# Assignment
Please return the whole listing. Keep each line exactly the same.

++++ Data section

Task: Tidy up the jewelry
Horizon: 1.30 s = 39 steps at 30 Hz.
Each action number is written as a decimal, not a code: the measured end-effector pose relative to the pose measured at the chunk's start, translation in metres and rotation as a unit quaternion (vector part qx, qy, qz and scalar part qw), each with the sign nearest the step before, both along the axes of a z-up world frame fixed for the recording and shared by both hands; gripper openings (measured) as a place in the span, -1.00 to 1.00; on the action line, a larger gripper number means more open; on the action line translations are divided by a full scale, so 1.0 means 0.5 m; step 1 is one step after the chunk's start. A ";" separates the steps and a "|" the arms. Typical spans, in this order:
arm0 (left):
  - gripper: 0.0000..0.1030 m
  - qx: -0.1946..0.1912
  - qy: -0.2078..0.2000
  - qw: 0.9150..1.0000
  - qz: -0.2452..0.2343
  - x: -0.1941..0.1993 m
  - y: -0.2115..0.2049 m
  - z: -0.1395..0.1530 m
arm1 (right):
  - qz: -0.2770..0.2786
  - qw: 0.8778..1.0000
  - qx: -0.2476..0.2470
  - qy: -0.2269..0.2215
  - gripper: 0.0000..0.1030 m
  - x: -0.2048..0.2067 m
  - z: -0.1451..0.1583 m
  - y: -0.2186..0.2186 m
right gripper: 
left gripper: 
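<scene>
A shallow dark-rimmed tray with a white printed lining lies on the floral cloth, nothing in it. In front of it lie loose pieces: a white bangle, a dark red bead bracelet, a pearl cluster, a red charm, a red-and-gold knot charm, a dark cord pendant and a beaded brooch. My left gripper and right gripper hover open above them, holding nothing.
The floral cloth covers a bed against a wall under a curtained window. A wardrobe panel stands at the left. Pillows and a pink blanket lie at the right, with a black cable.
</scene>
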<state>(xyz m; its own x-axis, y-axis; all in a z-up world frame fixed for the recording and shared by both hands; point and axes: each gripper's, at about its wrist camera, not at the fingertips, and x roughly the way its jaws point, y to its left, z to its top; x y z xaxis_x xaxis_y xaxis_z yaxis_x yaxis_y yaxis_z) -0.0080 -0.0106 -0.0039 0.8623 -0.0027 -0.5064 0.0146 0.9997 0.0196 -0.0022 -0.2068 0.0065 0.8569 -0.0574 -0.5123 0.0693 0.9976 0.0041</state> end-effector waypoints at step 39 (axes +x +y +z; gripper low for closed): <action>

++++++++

# Finished exercise
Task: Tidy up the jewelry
Horizon: 1.30 s = 39 steps at 30 Hz.
Each action number is written as a decimal, not a code: the measured end-effector pose relative to the pose measured at the chunk's start, translation in metres and rotation as a unit quaternion (vector part qx, qy, qz and scalar part qw), each with the sign nearest the step before, both along the axes of a z-up world frame fixed for the recording and shared by both hands; gripper openings (measured) as a place in the span, -1.00 to 1.00; on the action line, a larger gripper number means more open; on the action line translations are divided by a full scale, so 1.0 means 0.5 m; step 1 is one step after the chunk's start. A ";" separates the steps and a "|" the arms. Typical spans, in this order:
arm0 (left):
  - gripper: 0.0000..0.1030 m
  - qx: -0.1946..0.1912
  - qy: -0.2078..0.2000
  - qw: 0.9150..1.0000
  - qz: -0.2452..0.2343
  - x: -0.1941..0.1993 m
  - y: -0.2115..0.2049 m
  - z: -0.1395..0.1530 m
arm1 (right):
  - qz: -0.2770..0.2786
  - qw: 0.8778..1.0000
  - qx: -0.2476..0.2470
  - qy: -0.2269..0.2215
  - gripper: 0.0000..0.1030 m
  - x: -0.2048..0.2067 m
  - z: -0.1451..0.1583 m
  - y: -0.2186..0.2186 m
right gripper: 
left gripper: 
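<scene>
A shallow dark-rimmed tray with a white printed lining lies on the floral cloth, nothing in it. In front of it lie loose pieces: a white bangle, a dark red bead bracelet, a pearl cluster, a red charm, a red-and-gold knot charm, a dark cord pendant and a beaded brooch. My left gripper and right gripper hover open above them, holding nothing.
The floral cloth covers a bed against a wall under a curtained window. A wardrobe panel stands at the left. Pillows and a pink blanket lie at the right, with a black cable.
</scene>
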<state>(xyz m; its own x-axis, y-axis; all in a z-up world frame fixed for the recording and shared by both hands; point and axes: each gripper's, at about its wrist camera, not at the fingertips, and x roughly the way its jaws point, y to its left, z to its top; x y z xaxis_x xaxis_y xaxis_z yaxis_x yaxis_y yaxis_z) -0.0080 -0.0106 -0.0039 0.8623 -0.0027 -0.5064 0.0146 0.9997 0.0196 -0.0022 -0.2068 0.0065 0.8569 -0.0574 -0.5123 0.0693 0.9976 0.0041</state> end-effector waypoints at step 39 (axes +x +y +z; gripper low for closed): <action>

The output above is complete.